## Introduction

This kernel shows how to use NBSVM (Naive Bayes - Support Vector Machine) to create (at the very least) a strong baseline for the [DonorsChoose.org Application Screening](http://https://www.kaggle.com/c/donorschoose-application-screening) playground competition. NBSVM was introduced by Sida Wang and Chris Manning in the paper [Baselines and Bigrams: Simple, Good Sentiment and Topic Classiﬁcation](https://nlp.stanford.edu/pubs/sidaw12_simple_sentiment.pdf). However we have to use sklearn's logistic regression in this kernel instead of SVM, although in practice the two are nearly identical (sklearn uses the liblinear library behind the scenes).

If you're not familiar with [Naive Bayes](http://https://en.wikipedia.org/wiki/Naive_Bayes_classifier) or [Bag-of-words matrices](http://https://en.wikipedia.org/wiki/Bag-of-words_model), another competitor made a preview available of one of fast.ai's upcoming *Practical Machine Learning* course videos, which [introduces this topic](https://youtu.be/37sFIak42Sc?t=3745).

In [1]:
import numpy as np
import pandas as pd
import math
from sklearn.linear_model import LogisticRegression
from sklearn.feature_extraction.text import CountVectorizer, TfidfVectorizer

In [2]:
train = pd.read_csv('../input/train.csv')
test = pd.read_csv('../input/test.csv')
subm = pd.read_csv('../input/sample_submission.csv')
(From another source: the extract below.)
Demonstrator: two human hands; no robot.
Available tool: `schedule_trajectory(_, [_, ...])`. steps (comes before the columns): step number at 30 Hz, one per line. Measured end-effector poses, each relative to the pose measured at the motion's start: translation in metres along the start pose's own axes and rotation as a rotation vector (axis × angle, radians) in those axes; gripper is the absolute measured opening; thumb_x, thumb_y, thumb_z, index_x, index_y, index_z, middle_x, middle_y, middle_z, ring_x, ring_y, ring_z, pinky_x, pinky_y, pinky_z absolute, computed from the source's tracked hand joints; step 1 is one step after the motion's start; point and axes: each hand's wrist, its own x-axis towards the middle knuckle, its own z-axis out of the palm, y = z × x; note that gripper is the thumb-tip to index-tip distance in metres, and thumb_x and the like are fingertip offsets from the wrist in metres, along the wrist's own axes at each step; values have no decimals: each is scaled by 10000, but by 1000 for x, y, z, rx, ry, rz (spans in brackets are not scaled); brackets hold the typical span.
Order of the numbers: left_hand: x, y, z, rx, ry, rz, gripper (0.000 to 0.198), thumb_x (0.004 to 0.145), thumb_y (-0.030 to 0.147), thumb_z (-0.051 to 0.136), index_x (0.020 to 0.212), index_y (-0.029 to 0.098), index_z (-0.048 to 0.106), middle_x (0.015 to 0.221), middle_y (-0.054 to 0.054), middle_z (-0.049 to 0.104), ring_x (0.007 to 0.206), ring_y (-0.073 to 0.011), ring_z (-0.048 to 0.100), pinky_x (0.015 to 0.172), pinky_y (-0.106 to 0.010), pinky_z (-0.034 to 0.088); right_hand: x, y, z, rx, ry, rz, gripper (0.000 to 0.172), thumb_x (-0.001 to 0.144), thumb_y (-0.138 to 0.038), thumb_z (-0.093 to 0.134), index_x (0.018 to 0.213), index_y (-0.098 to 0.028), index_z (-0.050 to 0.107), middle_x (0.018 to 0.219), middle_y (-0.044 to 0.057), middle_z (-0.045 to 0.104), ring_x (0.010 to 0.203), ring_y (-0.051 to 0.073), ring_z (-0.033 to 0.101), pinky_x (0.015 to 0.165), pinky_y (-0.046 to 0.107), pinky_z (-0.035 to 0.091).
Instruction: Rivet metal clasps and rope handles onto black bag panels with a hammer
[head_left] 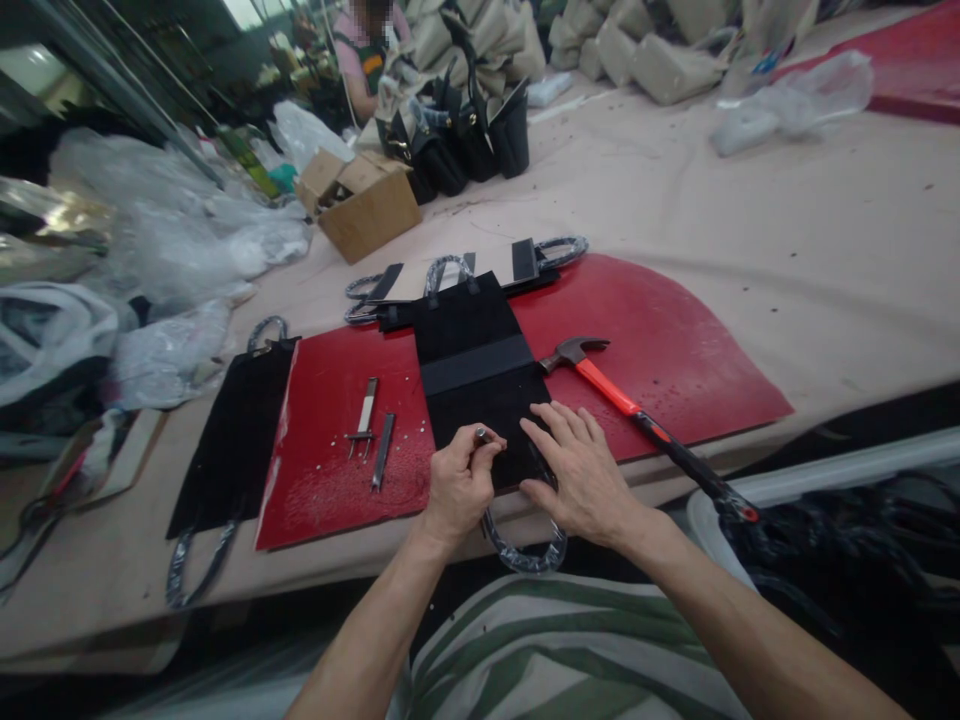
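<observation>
A black bag panel (480, 365) lies on the red board (645, 330), with plastic-wrapped handles at both ends. My left hand (461, 480) is closed round a small metal punch (481, 436), upright over the panel's near edge; its lower end is hidden by the fingers. Flat on the near right corner of the panel rests my right hand (577, 465), fingers stretched out. The near wrapped handle (525, 558) hangs toward me between both hands. To the right is a claw hammer (622, 395) with an orange and black grip, its head touching the panel.
Two metal pronged tools, a larger one (364, 420) and a slimmer one (383, 452), lie on the board's left. Another black panel (229, 440) is beside them. More handled panels (450, 275), a cardboard box (371, 215) and black bags (465, 145) lie beyond. A person (367, 60) is at the back.
</observation>
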Motion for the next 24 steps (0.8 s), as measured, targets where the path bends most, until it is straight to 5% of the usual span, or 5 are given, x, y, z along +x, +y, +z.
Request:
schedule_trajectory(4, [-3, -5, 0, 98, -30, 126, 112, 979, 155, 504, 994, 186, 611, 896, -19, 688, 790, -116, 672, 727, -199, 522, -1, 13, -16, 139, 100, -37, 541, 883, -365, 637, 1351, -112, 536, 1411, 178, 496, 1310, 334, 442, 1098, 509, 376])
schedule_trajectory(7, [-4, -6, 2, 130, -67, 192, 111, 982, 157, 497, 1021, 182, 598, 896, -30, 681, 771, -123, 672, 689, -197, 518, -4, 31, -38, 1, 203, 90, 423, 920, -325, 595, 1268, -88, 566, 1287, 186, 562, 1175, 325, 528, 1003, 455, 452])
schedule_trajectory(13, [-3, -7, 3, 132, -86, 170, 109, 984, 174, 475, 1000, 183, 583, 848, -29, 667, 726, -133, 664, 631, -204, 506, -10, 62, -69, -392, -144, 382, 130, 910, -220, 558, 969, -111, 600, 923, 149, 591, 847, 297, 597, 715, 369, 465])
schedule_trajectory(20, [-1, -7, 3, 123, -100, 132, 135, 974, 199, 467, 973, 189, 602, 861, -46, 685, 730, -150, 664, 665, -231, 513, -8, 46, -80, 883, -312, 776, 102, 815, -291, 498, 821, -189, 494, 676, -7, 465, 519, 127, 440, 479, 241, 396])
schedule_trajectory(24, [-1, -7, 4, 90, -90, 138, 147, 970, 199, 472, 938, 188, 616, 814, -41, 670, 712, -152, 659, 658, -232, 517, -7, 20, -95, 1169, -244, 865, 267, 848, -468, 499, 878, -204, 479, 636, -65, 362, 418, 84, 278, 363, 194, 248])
## Quickly Exploring the Data

The training data contains a row per application, with an id, the text of the essays, and 1 binary label that we'll try to predict.

In [3]:
train.head()

Here's a couple of examples of essays (essay 1 and essay 2).

In [4]:
train['project_essay_1'][0]

In [5]:
train['project_essay_2'][0]

There is a little bit of variance in the length of the essays.  However, I think there is a word limit on the essays.

In [7]:
lens1 = train.project_essay_1.str.len()
lens2 = train.project_essay_2.str.len()
lens3 = train.project_title.str.len()
lens4 = train.project_resource_summary.str.len()
lens1.mean(), lens1.std(), lens1.max()
lens2.mean(), lens2.std(), lens2.max()
lens3.mean(), lens3.std(), lens3.max()
lens4.mean(), lens4.std(), lens4.max()

In [8]:
lens1.hist(grid=False, bins=30);
lens2.hist(grid=False, bins=30);
lens3.hist(grid=False, bins=30);
lens4.hist(grid=False, bins=30);

We'll create a list of all the labels to predict, and we'll also create a 'none' label so we can see how many comments have no labels. We can then summarize the dataset.

In [9]:
label_cols = ['project_is_approved']
train.describe()

In [10]:
len(train), len(test)
train_length = len(train)
test_length = len(test)
print("Train set has ", train_length, "pieces of data.")
print("Test set has ", test_length, "pieces of data.")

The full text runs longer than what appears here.